Colin stiffened, ready for a fight. But the gathering remained silent, listening to François with rapt attention. Gamliel even seemed delighted. François continued to hold forth.
“King Louis already has all the ministers and armorers he needs. We haven’t come here
for halberds or cannons. Or for vain talk!”
But books, François said to himself, surprised by the strangeness of such a request. Only books? François was hardly one to deny the power of the written word. In Fust’s printing works, he had seen the heavy presses beating ceaselessly, inking page after page, making the boldest texts suddenly appear on hitherto blank paper. But he had also seen Chartier there. It was the bishop’s well-known scheming nature that made François doubt the legitimacy of his mission. What was the point of flooding the place with treatises on science and philosophy, with odes and fables, if it was to be the clerics and rulers who decided what everyone should read—and think? François knew that better than anyone. His own verses were either applauded or outlawed by lords and burghers alike, depending on whether they found their rebellious overtones annoying or amusing.

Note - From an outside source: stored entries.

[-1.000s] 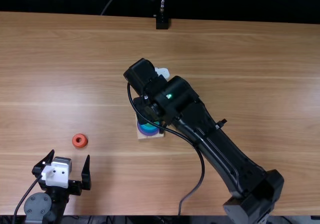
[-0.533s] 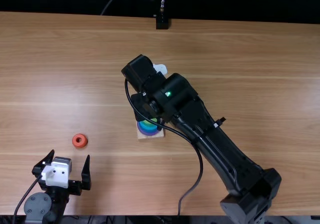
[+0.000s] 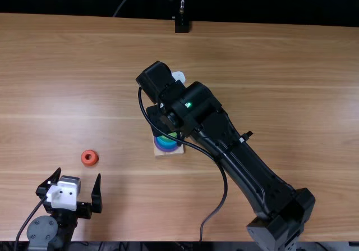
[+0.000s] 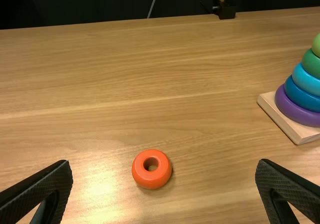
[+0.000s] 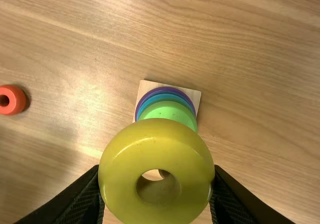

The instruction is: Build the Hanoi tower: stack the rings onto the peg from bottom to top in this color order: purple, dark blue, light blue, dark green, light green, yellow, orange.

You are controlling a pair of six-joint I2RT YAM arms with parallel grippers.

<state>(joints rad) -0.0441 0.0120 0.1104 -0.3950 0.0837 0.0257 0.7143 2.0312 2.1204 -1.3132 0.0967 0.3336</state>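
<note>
My right gripper (image 3: pixel 160 123) is over the ring stack (image 3: pixel 166 145) in the middle of the table. In the right wrist view, the right gripper (image 5: pixel 156 174) is shut on the yellow ring (image 5: pixel 156 134), held above the light green ring (image 5: pixel 169 112). Purple, dark blue, light blue, dark green and light green rings rise in that order on the wooden base (image 4: pixel 282 119). At the near left, my left gripper (image 3: pixel 78 173) stands open; in its wrist view, the left gripper (image 4: pixel 164 166) has the orange ring (image 4: pixel 141 176) lying on the table beyond its fingers.
The right arm (image 3: pixel 247 161) stretches diagonally from the near right across the wooden table (image 3: pixel 269 65), its cable looping beside it. A black mount (image 3: pixel 182 25) stands at the table's far edge.
The right arm has shifted slightly toward the far side and left, uncovering more of the stack in the top view. The left arm and the orange ring have kept still.
</note>
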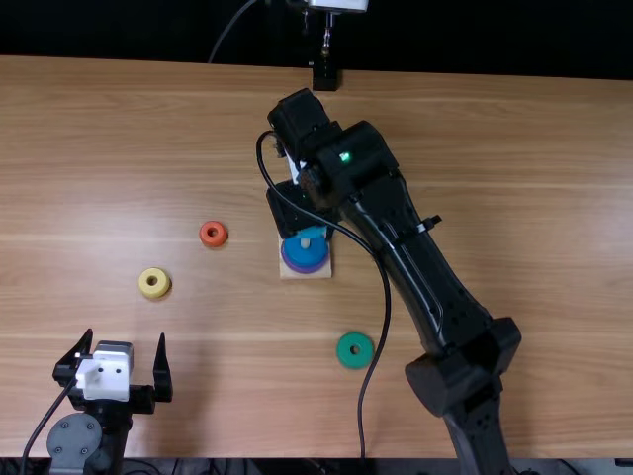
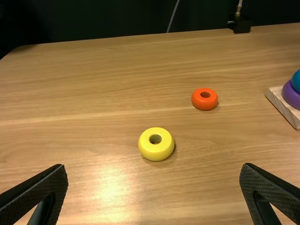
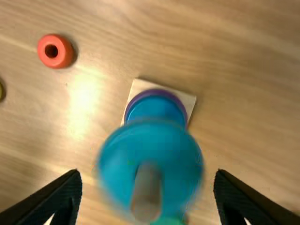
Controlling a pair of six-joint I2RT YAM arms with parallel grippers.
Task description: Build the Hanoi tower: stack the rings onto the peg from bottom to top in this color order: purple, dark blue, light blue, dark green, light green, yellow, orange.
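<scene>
Our right gripper (image 1: 306, 234) stood open, its fingers apart at either side of a blue ring (image 3: 117, 159) around the peg (image 3: 147, 199), above the purple ring (image 1: 305, 270). Our left gripper (image 1: 125, 338) was wide open, empty.

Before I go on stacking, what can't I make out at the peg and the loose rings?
- Top view: far part of the wooden base, hidden by the right arm.
- Right wrist view: whether the upper blue ring is fully seated; it is blurred and covers what is under it.
- Right wrist view: most of the green patch, cut by the lower edge.
- Left wrist view: the peg, cut off by the edge.
</scene>
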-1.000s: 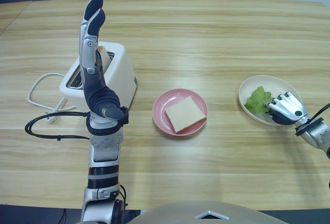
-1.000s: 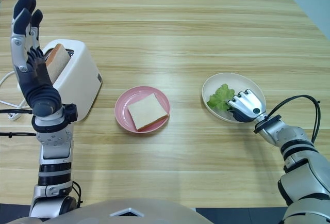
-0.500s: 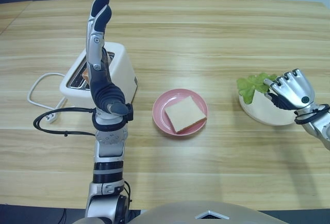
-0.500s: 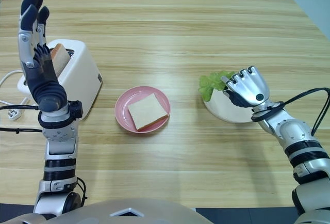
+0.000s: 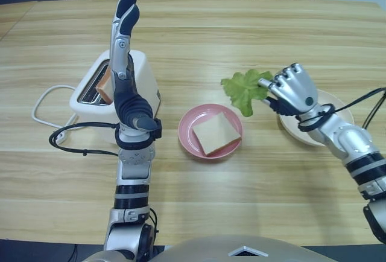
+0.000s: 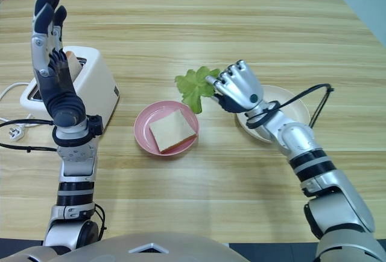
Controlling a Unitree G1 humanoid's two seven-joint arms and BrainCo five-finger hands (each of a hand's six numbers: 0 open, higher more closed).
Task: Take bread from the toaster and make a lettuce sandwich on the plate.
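Note:
A white toaster [image 5: 145,90] stands at the left with a slice of bread [image 5: 104,84] upright in its slot. My left hand [image 5: 125,63] is raised in front of it, fingers straight and open, holding nothing. A pink plate [image 5: 188,134] in the middle carries one slice of bread [image 5: 216,133]. My right hand [image 5: 291,90] is shut on a green lettuce leaf [image 5: 243,87], which hangs in the air just above and to the right of the pink plate.
A cream bowl [image 5: 335,106] sits at the right, behind my right forearm. The toaster's white cord [image 5: 43,107] loops on the table at the far left. A black cable [image 5: 78,148] trails from my left wrist.
My right hand lifted the lettuce out of the cream bowl and carried it left toward the pink plate. My left arm shifted slightly to the right, still raised.

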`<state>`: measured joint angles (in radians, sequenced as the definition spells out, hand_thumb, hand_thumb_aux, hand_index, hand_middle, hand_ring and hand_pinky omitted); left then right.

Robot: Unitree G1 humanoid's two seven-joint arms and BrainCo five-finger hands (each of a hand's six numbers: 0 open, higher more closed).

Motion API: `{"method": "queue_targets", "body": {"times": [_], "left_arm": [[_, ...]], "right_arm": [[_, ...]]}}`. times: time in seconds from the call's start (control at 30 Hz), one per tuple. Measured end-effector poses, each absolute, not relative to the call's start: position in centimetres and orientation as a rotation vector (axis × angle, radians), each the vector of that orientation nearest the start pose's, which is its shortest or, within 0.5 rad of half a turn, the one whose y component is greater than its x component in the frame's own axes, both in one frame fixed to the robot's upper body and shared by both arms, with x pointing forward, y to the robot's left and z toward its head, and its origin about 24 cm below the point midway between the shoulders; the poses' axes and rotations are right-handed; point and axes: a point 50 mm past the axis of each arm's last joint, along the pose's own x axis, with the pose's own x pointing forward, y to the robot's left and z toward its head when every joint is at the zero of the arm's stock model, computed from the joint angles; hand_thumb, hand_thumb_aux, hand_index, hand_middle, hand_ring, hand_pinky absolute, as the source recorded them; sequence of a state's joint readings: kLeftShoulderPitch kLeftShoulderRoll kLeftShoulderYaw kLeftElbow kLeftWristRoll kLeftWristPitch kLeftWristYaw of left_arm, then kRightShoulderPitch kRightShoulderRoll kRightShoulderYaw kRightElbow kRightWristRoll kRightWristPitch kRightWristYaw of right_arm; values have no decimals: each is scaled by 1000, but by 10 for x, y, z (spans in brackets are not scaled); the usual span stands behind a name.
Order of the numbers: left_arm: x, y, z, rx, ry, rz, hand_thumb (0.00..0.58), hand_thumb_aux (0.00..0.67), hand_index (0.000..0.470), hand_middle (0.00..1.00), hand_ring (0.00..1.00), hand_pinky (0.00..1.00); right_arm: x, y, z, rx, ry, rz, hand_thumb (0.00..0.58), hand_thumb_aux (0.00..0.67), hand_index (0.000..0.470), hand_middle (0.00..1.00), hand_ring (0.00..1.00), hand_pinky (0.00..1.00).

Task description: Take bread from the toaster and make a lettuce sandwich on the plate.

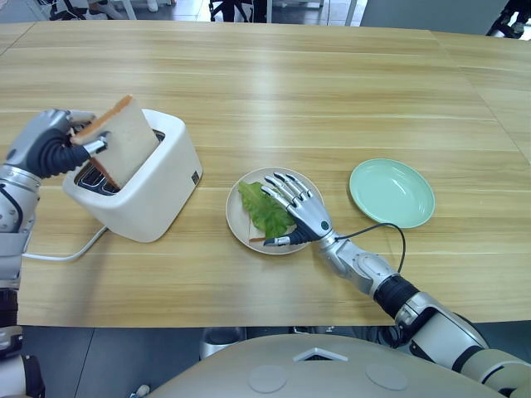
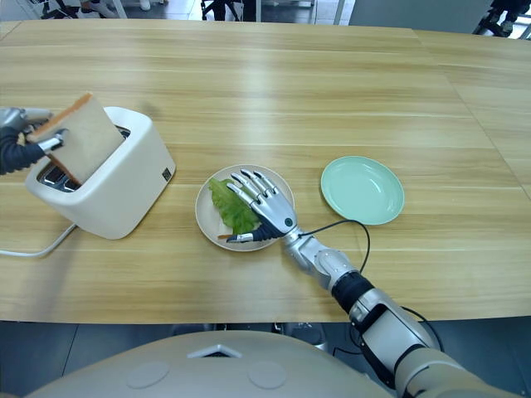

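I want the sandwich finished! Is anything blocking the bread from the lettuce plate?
Yes. The right hand lies open over the lettuce on the beige plate, right where the bread slice must land. The left hand grips that slice, its lower end in the toaster.

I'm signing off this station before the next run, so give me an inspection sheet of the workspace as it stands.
Surface: light wooden plank table, no spills seen.
Job's things: white plastic toaster with a tan-crusted bread slice tilted, partly out of its slot; round beige plate holding a green lettuce leaf over a pale slice.
Clutter: empty mint-green round plate right of the beige plate.
Hands: left hand shut on the bread slice; right hand open, flat on the lettuce.
Cables: white toaster cord trailing left from the toaster; black cable looped by the right wrist.
Surroundings: chair legs beyond the far edge.
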<state>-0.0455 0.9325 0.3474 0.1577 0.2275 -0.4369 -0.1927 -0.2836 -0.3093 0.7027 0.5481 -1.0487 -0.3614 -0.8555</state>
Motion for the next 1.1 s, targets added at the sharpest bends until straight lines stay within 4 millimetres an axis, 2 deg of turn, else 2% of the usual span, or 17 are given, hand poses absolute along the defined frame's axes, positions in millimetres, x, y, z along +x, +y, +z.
{"method": "queue_targets", "body": {"times": [0.17, 0.5, 0.6, 0.77, 0.9, 1.1], "left_arm": [[242, 340, 199, 1147, -337, 68, 580, 670, 460, 1000, 1000, 1000], [232, 346, 216, 999, -426, 94, 580, 670, 460, 1000, 1000, 1000], [230, 334, 221, 898, -496, 23, 580, 670, 460, 1000, 1000, 1000], [238, 305, 228, 736, -604, -156, 580, 670, 460, 1000, 1000, 1000], [252, 273, 218, 613, -616, -336, 580, 670, 460, 1000, 1000, 1000], [273, 231, 199, 547, -585, -558, 580, 670, 460, 1000, 1000, 1000]], "right_arm": [[239, -78, 0, -1118, -791, 312, 0, 0, 0, 0, 0, 0], [245, -103, 29, -1009, -838, 47, 0, 0, 0, 0, 0, 0], [245, -109, 33, -996, -840, -5, 0, 0, 0, 0, 0, 0], [246, -120, 37, -993, -831, -76, 0, 0, 0, 0, 0, 0], [247, -132, 43, -974, -818, -158, 0, 0, 0, 0, 0, 0], [245, -144, 44, -983, -802, -210, 0, 0, 0, 0, 0, 0]]}}
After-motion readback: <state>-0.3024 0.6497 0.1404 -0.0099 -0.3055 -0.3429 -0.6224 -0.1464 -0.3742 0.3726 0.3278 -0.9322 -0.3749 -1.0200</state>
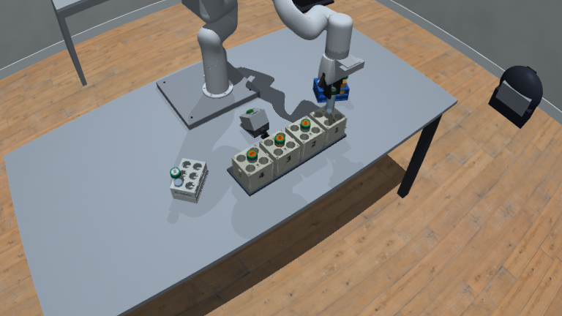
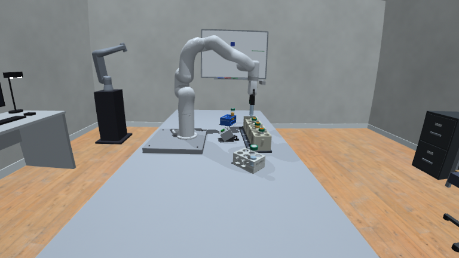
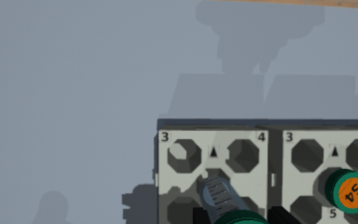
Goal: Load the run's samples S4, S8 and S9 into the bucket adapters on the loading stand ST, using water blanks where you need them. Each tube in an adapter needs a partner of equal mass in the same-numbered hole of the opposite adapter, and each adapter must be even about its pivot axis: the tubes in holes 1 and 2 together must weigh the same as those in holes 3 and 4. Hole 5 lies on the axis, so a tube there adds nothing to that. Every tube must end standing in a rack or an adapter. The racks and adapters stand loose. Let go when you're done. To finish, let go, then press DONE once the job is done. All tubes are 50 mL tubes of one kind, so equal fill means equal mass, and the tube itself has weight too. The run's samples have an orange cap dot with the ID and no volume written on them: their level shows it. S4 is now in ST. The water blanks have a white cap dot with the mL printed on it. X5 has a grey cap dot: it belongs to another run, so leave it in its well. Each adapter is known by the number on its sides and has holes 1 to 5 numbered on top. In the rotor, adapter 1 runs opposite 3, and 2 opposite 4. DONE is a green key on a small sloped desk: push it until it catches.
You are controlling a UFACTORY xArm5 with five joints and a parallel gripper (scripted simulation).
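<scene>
The gripper (image 1: 331, 85) (image 2: 251, 100) (image 3: 242, 216) has its fingers closed on a green-capped tube (image 1: 329, 105) (image 2: 251, 109) (image 3: 219, 191), gripped near the cap, with its clear lower end hanging down; its dot cannot be read. That end is over adapter 1 (image 1: 336, 129) (image 2: 246, 120) (image 3: 212, 136); the wrist view shows its graduation marks and the holes below. Next along, adapter 2 (image 1: 313, 143) (image 3: 322, 134) bears S4 (image 1: 305, 123) (image 2: 253, 118) (image 3: 349, 190) in hole 5, its ID legible only from the wrist. The top view shows 1 orange-dotted tube each in adapter 3 (image 1: 288, 158) and adapter 4 (image 1: 260, 175). Both room views show the DONE key (image 1: 249, 111) (image 2: 222, 130), the blue rack (image 1: 331, 97) (image 2: 227, 120), where the exterior view separates an amber-filled tube (image 2: 232, 111) from the arm, and the pale rack (image 1: 186, 194) (image 2: 259, 166) with 1 white-dotted tube (image 1: 175, 172) (image 2: 253, 147).
</scene>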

And now, in this military headquarters, his angry speech also seemed to please rather than shock. He had the impression that he was stupidly allowing himself to be a spectacle once again, just as he had done in the drawing rooms of courtly ladies titillated by his satires and delighted with his insidious tone. Gamliel would no doubt have been disappointed not to see François fight back. He had clearly been counting on that rebellious streak of his. And on Colin’s aggressiveness. Weren’t the two Frenchmen the perfect partners for these book hunters? Dissidents and outlaws like them.
François regretted having said out loud what had been on his mind. He vowed to be more perceptive in the future. He still lacked too many elements to pull off the kind of trick of which he alone had the secret. He sat down again, looking suddenly calmer. Colin seemed to have understood, and also became less hostile.
Considering that the storm had passed, one of those present asked permission to speak. He bowed to the empty chair of the commander of the Brotherhood as if expecting his consent. But it was Gamliel who signaled to him to begin. The man was quite young and full of spirit. He spoke quickly, raising his voice as if the august older members of the gathering were hard of hearing. He might not have been wrong. Slumped on his bench, Brother Paul was dozing peacefully, arms folded over his belly, a blissful smile on his lips. This confirmed François in his opinion: the prior was as indifferent to this masquerade as he was. He was here for another reason, although what that might be, François had no idea. What did the monk know that he himself didn’t yet know?